===== SUPPLIED MATERIAL =====

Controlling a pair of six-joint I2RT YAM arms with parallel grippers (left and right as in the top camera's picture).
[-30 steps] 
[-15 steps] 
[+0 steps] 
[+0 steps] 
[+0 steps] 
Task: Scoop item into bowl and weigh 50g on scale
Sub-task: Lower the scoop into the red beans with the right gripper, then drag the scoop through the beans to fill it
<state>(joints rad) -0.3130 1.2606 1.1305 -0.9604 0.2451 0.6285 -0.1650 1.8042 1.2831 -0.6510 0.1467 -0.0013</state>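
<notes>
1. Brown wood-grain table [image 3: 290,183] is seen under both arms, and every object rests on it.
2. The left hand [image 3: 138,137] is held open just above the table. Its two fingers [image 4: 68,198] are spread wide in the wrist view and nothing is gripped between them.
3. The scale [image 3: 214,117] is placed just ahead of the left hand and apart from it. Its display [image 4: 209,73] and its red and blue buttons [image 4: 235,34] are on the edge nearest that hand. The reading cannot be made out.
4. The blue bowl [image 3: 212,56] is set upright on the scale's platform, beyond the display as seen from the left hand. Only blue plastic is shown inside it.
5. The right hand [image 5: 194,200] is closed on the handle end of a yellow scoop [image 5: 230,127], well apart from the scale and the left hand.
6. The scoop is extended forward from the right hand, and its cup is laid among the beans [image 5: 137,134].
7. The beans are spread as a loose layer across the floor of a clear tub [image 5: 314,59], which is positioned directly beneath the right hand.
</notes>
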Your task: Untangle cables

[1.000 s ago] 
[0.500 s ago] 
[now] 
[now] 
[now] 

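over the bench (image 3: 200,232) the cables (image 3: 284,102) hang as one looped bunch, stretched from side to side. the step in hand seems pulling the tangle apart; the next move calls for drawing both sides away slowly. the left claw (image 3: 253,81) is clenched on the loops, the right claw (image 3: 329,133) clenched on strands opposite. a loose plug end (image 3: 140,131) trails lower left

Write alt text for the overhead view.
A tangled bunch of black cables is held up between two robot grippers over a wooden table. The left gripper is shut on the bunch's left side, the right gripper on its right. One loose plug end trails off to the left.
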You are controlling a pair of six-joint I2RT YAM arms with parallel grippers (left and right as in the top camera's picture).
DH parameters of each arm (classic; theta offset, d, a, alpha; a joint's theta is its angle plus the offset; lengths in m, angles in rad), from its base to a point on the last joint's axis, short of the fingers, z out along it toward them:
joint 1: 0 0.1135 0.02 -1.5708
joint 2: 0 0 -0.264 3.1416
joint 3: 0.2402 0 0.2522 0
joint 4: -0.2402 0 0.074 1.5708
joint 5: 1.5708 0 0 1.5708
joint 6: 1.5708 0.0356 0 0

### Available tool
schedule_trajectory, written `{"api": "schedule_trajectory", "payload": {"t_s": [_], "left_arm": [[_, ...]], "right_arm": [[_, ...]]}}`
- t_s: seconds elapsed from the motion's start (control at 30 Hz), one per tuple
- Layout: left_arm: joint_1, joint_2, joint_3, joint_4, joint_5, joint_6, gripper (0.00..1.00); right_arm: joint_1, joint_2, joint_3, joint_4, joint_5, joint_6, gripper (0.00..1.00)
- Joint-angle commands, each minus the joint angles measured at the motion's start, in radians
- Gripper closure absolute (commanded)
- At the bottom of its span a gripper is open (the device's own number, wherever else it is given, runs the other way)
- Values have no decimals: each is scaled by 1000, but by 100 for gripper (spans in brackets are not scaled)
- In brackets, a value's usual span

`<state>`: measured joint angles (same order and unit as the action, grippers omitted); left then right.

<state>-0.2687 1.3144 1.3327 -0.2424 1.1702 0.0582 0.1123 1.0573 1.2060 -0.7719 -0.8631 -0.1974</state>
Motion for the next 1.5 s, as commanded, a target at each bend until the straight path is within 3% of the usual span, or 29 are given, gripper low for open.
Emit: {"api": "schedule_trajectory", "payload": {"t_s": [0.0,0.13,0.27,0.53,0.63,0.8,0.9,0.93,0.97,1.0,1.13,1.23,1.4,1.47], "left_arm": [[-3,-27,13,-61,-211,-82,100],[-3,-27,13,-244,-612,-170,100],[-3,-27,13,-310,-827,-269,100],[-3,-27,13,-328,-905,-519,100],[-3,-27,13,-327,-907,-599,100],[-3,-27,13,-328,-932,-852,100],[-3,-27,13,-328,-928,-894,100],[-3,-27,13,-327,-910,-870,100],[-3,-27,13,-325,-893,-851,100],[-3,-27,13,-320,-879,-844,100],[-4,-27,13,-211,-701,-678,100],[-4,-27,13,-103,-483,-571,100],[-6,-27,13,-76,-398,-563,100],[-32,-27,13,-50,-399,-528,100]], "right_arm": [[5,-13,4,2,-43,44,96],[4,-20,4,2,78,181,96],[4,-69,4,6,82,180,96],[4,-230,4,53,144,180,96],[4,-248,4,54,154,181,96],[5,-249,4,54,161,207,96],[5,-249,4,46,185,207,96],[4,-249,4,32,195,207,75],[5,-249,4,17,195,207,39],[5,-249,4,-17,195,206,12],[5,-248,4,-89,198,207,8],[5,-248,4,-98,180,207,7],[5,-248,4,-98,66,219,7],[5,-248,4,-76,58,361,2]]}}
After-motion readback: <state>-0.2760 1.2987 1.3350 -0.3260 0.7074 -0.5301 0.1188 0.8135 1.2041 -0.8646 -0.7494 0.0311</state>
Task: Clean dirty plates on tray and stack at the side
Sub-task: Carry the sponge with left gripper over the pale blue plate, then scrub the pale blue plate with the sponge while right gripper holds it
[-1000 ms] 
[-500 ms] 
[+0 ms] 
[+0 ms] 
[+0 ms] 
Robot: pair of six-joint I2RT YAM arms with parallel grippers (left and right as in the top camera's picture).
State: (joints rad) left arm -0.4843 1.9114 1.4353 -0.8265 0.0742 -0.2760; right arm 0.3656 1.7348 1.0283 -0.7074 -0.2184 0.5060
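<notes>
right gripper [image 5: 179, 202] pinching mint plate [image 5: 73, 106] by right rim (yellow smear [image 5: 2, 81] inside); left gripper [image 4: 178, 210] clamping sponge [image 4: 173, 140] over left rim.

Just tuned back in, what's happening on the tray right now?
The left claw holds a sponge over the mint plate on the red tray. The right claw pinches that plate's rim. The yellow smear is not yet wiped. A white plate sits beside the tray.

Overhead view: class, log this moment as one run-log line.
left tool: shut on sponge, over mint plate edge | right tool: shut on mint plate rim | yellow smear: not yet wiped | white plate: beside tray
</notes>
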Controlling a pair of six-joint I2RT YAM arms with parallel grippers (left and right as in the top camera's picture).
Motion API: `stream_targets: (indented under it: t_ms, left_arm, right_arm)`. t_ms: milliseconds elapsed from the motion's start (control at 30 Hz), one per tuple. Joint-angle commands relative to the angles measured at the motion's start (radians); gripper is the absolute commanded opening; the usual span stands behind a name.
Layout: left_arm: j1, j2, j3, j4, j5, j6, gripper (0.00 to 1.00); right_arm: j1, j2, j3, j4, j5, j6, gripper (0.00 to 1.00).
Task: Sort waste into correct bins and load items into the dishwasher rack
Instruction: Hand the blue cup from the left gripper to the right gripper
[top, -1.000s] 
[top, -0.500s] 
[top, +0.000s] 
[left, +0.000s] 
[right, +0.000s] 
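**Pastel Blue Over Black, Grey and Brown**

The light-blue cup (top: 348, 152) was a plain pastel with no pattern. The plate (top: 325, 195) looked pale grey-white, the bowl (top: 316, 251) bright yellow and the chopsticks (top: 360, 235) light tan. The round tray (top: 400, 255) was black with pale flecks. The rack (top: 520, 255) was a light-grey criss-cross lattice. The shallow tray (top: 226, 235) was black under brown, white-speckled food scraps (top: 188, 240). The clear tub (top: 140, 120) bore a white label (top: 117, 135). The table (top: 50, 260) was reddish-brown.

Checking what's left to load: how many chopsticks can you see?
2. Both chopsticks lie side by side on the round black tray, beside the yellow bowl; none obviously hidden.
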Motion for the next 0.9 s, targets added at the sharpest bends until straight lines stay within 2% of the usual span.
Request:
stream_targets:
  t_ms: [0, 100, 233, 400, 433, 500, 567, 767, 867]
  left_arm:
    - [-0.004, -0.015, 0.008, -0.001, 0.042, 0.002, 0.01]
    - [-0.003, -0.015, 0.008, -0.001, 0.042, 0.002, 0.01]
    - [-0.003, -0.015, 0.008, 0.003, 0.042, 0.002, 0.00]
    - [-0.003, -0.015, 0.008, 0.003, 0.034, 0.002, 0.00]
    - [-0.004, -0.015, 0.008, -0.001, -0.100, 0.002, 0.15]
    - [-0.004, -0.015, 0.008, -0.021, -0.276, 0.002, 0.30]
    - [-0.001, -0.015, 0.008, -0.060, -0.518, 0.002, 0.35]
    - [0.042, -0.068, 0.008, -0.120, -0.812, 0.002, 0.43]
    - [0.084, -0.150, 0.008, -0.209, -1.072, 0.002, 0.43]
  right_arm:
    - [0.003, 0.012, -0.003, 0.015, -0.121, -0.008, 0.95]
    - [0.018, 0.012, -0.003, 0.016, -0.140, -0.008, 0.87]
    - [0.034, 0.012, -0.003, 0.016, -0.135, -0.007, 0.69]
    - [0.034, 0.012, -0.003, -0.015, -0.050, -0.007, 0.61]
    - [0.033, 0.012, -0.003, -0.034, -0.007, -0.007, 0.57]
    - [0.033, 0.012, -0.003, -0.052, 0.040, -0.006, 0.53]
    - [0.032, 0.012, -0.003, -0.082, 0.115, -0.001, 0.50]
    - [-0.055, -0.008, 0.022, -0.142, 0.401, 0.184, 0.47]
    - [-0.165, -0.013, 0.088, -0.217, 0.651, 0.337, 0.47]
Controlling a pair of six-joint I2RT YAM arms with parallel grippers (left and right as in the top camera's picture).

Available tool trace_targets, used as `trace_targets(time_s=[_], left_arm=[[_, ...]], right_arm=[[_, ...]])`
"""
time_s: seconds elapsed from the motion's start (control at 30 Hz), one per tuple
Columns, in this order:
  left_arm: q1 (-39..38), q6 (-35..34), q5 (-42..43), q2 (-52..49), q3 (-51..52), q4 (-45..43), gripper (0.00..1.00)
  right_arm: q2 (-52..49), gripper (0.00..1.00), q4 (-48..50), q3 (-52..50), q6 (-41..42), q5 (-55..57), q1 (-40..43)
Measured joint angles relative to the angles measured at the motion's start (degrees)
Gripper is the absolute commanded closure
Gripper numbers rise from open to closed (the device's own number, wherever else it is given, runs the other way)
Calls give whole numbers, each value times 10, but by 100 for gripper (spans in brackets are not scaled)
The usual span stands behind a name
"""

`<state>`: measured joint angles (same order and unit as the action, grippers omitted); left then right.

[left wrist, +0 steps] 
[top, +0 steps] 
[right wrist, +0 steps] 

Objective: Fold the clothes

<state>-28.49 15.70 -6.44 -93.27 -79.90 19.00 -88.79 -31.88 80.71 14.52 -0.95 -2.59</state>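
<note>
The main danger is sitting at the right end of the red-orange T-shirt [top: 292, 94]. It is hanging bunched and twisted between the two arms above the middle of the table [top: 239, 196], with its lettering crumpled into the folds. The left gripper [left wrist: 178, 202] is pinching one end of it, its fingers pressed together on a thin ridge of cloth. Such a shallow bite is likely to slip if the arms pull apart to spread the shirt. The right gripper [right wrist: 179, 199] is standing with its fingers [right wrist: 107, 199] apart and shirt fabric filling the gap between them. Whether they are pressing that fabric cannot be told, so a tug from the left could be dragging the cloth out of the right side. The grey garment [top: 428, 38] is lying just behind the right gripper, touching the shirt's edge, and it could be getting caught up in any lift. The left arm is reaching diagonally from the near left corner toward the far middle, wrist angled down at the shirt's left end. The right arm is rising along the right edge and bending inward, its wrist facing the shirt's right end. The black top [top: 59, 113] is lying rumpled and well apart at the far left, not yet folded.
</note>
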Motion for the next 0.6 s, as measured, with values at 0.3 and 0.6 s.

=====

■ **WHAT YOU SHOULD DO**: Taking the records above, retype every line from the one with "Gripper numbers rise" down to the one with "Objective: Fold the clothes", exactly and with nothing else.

■ **TASK OUTPUT**:
Gripper numbers rise from open to closed (the device's own number, wherever else it is given, runs the other way)
Calls give whole numbers, each value times 10, but by 100 for gripper (spans in brackets are not scaled)
The usual span stands behind a name
"""

`<state>`: measured joint angles (same order and unit as the action, grippers omitted); left then right.

[left wrist, +0 steps] 
[top, +0 steps] 
[right wrist, +0 steps] 

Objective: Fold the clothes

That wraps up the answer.